What is the input file format?
The algorithm takes as input a file containing frequent weighted itemsets.
The file format is defined as follows. It is a text file, where each line represents a frequent weighted itemset.
Two formats are supported for frequent weighted itemset.
1) The format used by the WTI-FWI, NFWI and NFWCI algorithms: On each line, the items of the itemset are first listed. Each item is represented by an integer and it is followed by a single space. After all the items, the keyword "#WSUP:" appears, which is followed by a real number indicating the weighted support of the itemset, expressed as a ratio between 0 and 1. For example, here is a sample output file containing 11 frequent weighted itemsets:
1 #WSUP: 0.5783
1 3 #WSUP: 0.4106
5 #WSUP: 0.6044
2 5 #WSUP: 0.4012
3 5 #WSUP: 0.5222
4 #WSUP: 0.6739
2 4 #WSUP: 0.4681
3 4 #WSUP: 0.4099
2 #WSUP: 0.6953
2 3 #WSUP: 0.4313
3 #WSUP: 0.7360
The first line indicates that the itemset containing item 1 has a weighted support of 0.5783.

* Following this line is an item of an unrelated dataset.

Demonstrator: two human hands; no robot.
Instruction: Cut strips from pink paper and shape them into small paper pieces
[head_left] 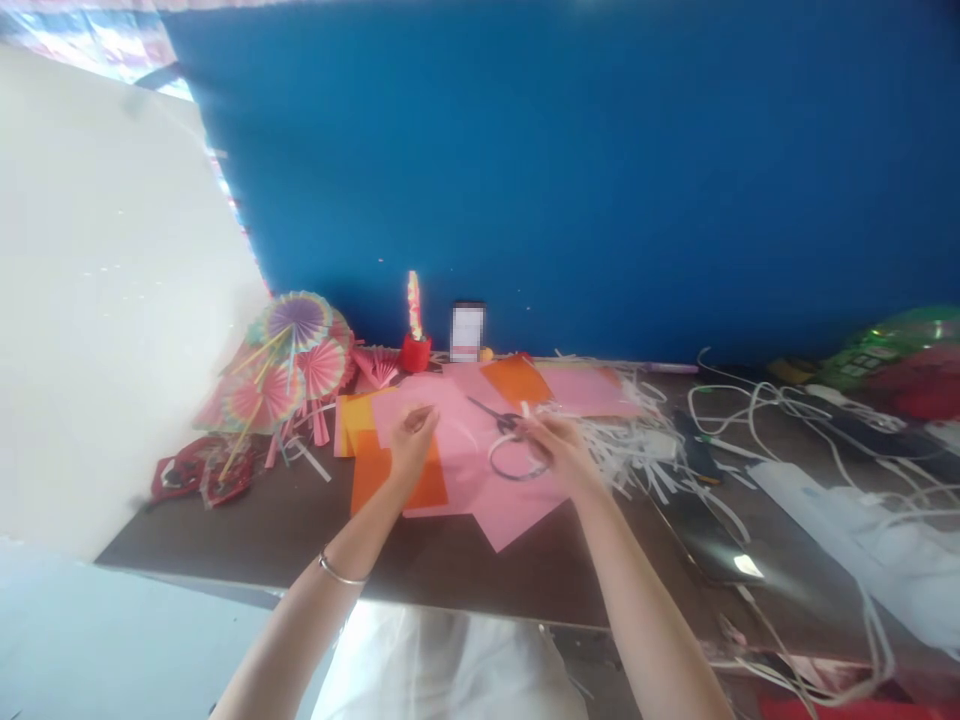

The second line indicates that the itemset containing items 1 and 3 has a weighted support of 0.4106.
Other lines follow the same format.
1) The format used by the WFIM algorithm: The pattern file is a text file where each line represents one
weighted frequent itemset. On each line, the items of the itemset
are first listed as positive integers separated by single spaces. After all the
items, the keyword "#SUP:" appears, followed by the
support count of the itemset. Then the keyword "#WAVG:" appears, followed by the average weight of the items in the itemset (a real number
formatted to 4 decimal places).
For example, the output file for this example is:
3 #SUP: 7 #WAVG: 1.0000
3 2 #SUP: 4 #WAVG: 0.8500
3 4 #SUP: 4 #WAVG: 0.7500
3 5 #SUP: 5 #WAVG: 0.7250
3 1 #SUP: 4 #WAVG: 0.7000
2 #SUP: 7 #WAVG: 0.7000
2 4 #SUP: 5 #WAVG: 0.6000
2 5 #SUP: 4 #WAVG: 0.5750
2 1 #SUP: 4 #WAVG: 0.5500
4 #SUP: 7 #WAVG: 0.5000
4 5 #SUP: 4 #WAVG: 0.4750
4 1 #SUP: 4 #WAVG: 0.4500
5 #SUP: 6 #WAVG: 0.4500
1 #SUP: 6 #WAVG: 0.4000
For example, the first line indicates that the itemset {3} has a support count of 7
(appears in 7 out of 10 transactions) and an average weight of 1.0000. The weighted
support can be computed as wsup({3}) = 1.0000 × 7 = 7.0000. The following lines
follow the same format.